Meteor — A metadata collection framework


What is Metadata ?

Metadata is a relevant form of information that describes one or more aspects of particular data. It summarises basic information about data, making finding & working with particular instances of data easier. Various systems, databases, message queue have its own definition and structure for data. If we take a look into the DE ecosystem in Gojek, the message queuing system like Kafka, which is used to stream real time data to data store with the help of topic information. The table is part of the database that group data. Similarly Similarly, dashboard is a part of Metabase and Grafana with the information about the charts present in it.
It describes the information like where does the data come from, who created this table, what are similar tables, when it was last updated.
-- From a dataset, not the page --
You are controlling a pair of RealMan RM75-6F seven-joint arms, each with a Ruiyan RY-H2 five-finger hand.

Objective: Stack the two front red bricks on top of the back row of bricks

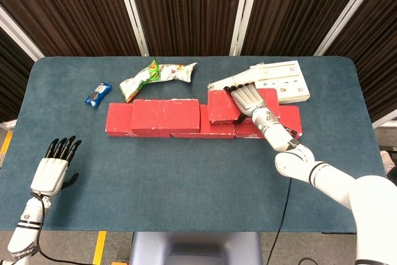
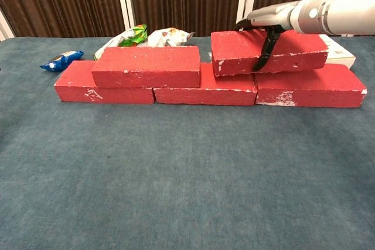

These information are useful to understand the data in efficient manner.

About Meteor

The effective collection of metadata was a major challenge that team was facing as there was no easy to use, reusable, portable, and flexible enough to be modified to meet generic use cases. This led to evolution of meteor. But the challenges does not ends here. The old meteor as a service was not able to cope up with the new demands, as it was quite non-trivial to jump to a newer approach that includes a single solution for all the available data sources whether it is a bucket, topic, database, dashboard, table whatever possible, and to be able to process the metadata and sink it down easily to the destination.This made the decision to move with plugin-based metadata extractor.

Basic workflow of meteor
  1. Extraction : It is the process of extracting data from a source and transforming it into a format that can be consumed by the agent
  2. Processing : It is the process of transforming the extracted data into a format that can be consumed by the agent.
  3. Sink : It is the process of sending the processed data to a single or multiple destinations as defined in recipes.
  • Job: A metadata extraction task from a single data source.
  • Recipes: A set of instructions and configurations defined by user in yaml file , they are used to define how a particular job will be performed. It should contain instruction about the source from which the metadata will be fetched, information about metadata processors and the destination is to be defined as sinks of metadata.
  • Extractor: The type of plugins that extract the source of metadata. There are currently multiple plugins supported to extract metadata from various sources including databases, dashboards, topics, etc. A single job in meteor can have only one source in meteor.
  • Processor: The type of plugins that work for processing stage to perform the enrichment or data processing for the metadata after extraction. There can be multiple processors in a single recipe.
  • Sink: The type of plugins that act as the destination of our metadata to send metadata to a variety of third party APIs and catalog services, including Columbus, HTTP, BigQuery, Kafka, and many others.

Key Features

  • No Dependency: Written in Go. It compiles into a single binary with no external dependency.
  • Extensible: Plugin system allows new sources and sinks to be easily added.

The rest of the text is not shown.